Word for word, return the lines from the start of the entries below through the line that has "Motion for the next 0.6".
==========
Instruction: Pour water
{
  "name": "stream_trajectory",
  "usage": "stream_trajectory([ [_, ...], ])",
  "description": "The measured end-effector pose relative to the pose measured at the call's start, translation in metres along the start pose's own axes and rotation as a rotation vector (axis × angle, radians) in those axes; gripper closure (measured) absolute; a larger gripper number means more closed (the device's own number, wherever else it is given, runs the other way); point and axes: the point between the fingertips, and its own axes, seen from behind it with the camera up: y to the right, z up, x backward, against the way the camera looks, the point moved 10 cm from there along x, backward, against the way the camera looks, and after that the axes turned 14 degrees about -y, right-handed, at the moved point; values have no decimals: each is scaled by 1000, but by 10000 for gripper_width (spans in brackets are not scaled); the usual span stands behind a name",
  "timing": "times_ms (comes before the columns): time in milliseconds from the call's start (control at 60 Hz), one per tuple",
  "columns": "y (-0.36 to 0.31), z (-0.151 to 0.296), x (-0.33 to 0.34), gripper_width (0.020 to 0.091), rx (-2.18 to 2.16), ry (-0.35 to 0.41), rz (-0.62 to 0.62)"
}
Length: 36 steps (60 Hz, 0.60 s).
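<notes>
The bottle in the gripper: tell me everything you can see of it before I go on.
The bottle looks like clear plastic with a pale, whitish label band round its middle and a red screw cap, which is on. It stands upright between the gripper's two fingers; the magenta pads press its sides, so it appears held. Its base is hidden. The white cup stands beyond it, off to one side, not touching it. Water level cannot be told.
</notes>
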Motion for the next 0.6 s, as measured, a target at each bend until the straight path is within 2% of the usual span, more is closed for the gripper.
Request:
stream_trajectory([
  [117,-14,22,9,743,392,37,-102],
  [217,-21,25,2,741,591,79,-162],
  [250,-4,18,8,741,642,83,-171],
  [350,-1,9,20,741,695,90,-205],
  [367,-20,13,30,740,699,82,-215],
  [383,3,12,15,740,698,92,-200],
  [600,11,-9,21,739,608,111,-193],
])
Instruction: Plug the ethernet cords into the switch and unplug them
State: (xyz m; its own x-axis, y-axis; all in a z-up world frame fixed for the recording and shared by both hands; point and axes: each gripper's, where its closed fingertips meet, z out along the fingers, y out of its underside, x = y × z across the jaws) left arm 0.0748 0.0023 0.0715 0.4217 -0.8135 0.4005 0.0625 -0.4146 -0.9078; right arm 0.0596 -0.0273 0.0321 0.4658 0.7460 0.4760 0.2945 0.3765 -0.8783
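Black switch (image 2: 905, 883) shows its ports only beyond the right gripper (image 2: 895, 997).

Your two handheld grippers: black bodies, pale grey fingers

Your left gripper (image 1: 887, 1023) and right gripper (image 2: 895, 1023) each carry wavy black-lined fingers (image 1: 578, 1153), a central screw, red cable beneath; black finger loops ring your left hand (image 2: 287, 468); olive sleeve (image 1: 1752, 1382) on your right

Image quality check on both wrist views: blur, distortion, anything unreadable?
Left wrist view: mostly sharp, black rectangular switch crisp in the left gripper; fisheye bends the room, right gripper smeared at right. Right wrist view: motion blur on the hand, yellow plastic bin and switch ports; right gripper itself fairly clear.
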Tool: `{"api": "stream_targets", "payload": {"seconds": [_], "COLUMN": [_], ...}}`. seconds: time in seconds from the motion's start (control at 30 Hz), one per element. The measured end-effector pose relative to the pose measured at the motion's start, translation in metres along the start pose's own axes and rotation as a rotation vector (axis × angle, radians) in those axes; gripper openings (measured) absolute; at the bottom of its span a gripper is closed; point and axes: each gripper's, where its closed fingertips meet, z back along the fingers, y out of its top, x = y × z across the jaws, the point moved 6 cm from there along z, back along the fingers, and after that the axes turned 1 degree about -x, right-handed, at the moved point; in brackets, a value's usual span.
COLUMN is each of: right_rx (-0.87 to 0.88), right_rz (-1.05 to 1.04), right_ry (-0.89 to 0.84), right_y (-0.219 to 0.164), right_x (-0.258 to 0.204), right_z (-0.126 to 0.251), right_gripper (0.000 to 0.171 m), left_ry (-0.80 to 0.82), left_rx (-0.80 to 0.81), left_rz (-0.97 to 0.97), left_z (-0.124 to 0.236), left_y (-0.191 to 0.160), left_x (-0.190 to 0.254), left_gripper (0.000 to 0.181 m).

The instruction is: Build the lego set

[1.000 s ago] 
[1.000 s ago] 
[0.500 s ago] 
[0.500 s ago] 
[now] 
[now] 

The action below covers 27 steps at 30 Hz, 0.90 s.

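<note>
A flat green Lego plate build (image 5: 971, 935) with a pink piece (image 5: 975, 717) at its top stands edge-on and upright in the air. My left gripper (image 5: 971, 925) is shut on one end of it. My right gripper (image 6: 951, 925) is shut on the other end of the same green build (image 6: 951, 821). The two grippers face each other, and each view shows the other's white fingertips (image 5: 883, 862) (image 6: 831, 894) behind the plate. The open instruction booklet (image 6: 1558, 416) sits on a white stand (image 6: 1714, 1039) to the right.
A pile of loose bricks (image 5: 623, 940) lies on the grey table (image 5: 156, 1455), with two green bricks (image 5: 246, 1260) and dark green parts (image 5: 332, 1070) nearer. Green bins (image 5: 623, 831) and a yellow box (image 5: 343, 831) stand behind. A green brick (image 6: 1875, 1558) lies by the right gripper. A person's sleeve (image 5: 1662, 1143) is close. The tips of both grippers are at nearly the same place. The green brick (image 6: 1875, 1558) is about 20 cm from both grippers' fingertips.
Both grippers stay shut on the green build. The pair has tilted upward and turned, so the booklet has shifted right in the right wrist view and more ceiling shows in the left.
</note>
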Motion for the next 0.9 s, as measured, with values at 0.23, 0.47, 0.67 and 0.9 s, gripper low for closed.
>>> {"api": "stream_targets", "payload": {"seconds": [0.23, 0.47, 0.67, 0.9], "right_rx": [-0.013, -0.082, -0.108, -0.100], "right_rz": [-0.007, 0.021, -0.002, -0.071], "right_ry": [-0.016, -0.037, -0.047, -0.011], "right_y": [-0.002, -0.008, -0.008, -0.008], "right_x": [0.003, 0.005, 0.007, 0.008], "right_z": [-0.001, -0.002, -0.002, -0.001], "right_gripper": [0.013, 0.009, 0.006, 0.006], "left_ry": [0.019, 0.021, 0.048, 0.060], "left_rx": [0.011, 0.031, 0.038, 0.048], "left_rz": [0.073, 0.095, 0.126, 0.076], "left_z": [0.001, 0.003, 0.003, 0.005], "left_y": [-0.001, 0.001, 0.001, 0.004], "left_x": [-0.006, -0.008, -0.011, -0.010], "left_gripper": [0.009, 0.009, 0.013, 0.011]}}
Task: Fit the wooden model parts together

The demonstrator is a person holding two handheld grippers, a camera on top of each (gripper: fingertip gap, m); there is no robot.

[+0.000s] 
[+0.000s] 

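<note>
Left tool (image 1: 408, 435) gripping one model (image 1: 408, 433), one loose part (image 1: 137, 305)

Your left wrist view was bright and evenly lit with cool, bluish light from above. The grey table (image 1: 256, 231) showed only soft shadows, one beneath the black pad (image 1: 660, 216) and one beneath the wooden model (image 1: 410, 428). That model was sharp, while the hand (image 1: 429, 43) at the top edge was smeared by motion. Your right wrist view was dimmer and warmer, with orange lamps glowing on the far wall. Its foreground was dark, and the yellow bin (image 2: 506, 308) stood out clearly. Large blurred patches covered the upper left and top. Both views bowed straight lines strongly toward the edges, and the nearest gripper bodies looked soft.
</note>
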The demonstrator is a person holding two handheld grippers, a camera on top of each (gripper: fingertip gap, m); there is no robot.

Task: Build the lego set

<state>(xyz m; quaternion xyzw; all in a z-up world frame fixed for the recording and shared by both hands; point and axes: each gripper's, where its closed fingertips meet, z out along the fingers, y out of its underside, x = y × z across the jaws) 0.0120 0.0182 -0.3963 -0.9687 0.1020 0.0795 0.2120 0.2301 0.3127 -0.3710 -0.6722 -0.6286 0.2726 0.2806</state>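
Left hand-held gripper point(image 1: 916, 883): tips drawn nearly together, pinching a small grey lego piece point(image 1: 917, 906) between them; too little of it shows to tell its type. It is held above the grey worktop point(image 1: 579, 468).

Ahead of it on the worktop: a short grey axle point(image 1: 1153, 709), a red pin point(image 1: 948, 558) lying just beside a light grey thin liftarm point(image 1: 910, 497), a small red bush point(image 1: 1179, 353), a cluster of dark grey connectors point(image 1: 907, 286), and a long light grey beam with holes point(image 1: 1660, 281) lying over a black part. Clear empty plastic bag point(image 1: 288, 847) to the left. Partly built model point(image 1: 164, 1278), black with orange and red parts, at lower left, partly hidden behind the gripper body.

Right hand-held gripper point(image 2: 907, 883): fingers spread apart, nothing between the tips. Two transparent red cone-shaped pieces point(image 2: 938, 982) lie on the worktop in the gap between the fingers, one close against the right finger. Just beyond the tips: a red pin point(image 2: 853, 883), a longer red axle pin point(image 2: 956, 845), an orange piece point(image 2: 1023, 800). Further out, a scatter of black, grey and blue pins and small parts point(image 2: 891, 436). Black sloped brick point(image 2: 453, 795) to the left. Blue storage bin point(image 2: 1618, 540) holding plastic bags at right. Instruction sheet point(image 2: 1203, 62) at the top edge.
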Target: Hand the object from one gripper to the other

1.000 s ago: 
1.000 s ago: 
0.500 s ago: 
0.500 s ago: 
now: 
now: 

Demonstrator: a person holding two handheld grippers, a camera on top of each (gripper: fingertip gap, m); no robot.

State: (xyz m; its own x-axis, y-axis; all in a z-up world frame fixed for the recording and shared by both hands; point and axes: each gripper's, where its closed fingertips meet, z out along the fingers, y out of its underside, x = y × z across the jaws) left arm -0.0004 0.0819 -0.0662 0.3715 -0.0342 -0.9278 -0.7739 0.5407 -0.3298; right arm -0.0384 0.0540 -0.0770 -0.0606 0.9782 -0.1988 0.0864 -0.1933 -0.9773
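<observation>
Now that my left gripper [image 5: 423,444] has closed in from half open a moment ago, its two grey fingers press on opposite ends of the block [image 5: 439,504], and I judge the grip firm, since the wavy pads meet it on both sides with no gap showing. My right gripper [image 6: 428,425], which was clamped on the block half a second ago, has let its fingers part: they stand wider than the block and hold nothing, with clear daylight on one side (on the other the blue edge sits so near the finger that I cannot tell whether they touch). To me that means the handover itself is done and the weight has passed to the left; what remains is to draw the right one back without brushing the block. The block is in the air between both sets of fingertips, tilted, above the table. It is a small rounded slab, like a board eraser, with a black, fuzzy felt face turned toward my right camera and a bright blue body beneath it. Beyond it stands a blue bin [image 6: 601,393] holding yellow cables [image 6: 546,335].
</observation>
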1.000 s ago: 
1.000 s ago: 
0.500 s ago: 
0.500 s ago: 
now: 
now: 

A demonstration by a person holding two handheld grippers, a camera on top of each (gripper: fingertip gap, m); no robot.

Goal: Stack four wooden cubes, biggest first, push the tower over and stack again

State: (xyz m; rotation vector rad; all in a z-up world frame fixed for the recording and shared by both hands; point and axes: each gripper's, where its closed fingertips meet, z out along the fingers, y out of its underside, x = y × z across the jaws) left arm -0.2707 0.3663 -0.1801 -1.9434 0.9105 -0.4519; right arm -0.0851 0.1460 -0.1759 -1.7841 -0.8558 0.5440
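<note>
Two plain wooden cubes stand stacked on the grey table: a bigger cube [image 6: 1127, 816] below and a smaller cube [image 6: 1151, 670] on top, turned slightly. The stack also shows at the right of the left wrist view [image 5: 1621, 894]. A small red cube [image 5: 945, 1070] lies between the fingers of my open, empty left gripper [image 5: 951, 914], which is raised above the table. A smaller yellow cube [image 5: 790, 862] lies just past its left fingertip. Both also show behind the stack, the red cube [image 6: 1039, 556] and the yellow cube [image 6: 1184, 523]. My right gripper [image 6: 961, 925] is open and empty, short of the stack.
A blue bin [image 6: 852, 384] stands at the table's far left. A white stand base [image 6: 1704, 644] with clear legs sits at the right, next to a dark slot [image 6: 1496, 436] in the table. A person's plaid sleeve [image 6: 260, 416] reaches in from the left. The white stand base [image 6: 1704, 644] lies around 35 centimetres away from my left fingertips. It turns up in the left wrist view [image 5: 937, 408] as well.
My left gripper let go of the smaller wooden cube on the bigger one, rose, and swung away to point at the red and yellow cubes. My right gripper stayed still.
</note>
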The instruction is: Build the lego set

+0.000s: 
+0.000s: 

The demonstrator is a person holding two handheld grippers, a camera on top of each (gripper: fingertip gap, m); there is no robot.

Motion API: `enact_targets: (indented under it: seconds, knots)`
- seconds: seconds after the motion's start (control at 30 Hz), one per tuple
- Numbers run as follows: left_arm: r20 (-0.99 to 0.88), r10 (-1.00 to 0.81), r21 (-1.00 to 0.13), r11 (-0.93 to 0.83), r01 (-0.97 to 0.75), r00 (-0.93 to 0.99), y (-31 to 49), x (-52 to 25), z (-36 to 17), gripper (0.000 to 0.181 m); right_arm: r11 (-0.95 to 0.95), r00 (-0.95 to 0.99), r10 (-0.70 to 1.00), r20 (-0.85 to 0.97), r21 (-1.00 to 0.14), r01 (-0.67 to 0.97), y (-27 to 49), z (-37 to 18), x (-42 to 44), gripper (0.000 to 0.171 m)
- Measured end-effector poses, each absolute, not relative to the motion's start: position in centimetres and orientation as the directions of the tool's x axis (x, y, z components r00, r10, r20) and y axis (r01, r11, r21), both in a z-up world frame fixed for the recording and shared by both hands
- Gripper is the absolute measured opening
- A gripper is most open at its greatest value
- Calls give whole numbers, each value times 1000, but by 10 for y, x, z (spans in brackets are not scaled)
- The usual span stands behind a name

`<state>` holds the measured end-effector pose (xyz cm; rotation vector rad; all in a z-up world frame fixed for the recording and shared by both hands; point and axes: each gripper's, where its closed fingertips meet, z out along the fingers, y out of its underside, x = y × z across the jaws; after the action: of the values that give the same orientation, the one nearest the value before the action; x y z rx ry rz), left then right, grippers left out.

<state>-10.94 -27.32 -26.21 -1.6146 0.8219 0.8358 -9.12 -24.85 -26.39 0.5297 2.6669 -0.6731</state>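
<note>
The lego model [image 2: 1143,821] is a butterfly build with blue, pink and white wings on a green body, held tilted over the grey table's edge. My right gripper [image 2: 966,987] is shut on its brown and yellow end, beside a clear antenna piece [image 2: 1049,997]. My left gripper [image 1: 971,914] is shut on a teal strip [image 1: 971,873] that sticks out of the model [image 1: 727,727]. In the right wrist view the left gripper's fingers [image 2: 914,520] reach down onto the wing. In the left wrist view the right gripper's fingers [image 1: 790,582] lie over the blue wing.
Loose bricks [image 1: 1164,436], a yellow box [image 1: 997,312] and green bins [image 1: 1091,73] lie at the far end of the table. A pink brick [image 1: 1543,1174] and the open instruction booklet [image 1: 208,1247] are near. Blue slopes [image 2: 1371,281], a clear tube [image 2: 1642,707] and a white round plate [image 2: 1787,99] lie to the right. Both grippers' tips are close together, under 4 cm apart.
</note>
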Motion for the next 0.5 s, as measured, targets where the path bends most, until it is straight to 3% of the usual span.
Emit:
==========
Reply to the task –
Instruction: Pour water
{
  "name": "stream_trajectory",
  "usage": "stream_trajectory([ [_, ...], ])",
  "description": "The measured end-effector pose relative to the pose measured at the call's start, translation in metres along the start pose's own axes and rotation as a rotation vector (axis × angle, radians) in those axes; gripper closure (measured) absolute; a larger gripper number means more closed (the device's own number, wherever else it is given, runs the other way); point and axes: the point between the fingertips, and its own axes, seen from behind it with the camera up: y to the right, z up, x backward, against the way the camera looks, the point moved 10 cm from there along x, backward, against the way the camera looks, and after that the axes turned 14 degrees about -y, right-handed, at the moved point; values have no decimals: each is scaled by 1000, but by 10000 for gripper_width (spans in brackets are not scaled); the usual span stands behind a name",
  "timing": "times_ms (comes before the columns): time in milliseconds from the call's start (control at 60 Hz), one per tuple",
  "columns": "y (-0.36 to 0.31), z (-0.151 to 0.296), x (-0.33 to 0.34), gripper_width (0.020 to 0.091), rx (-2.18 to 2.16), ry (-0.35 to 0.41), rz (-0.62 to 0.62)"
}
Length: 36 steps (60 Hz, 0.60 s).
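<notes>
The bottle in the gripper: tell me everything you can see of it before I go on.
The bottle looks like clear plastic with a pale, whitish label band round its middle and a red screw cap, which is on. It stands upright between the gripper's two fingers; the magenta pads press its sides, so it appears held. Its base is hidden. The white cup stands beyond it, off to one side, not touching it. Water level cannot be told.
</notes>
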Motion for the next 0.6 s, as measured, a target at each bend until the straight path is within 2% of the usual span, more is closed for the gripper.

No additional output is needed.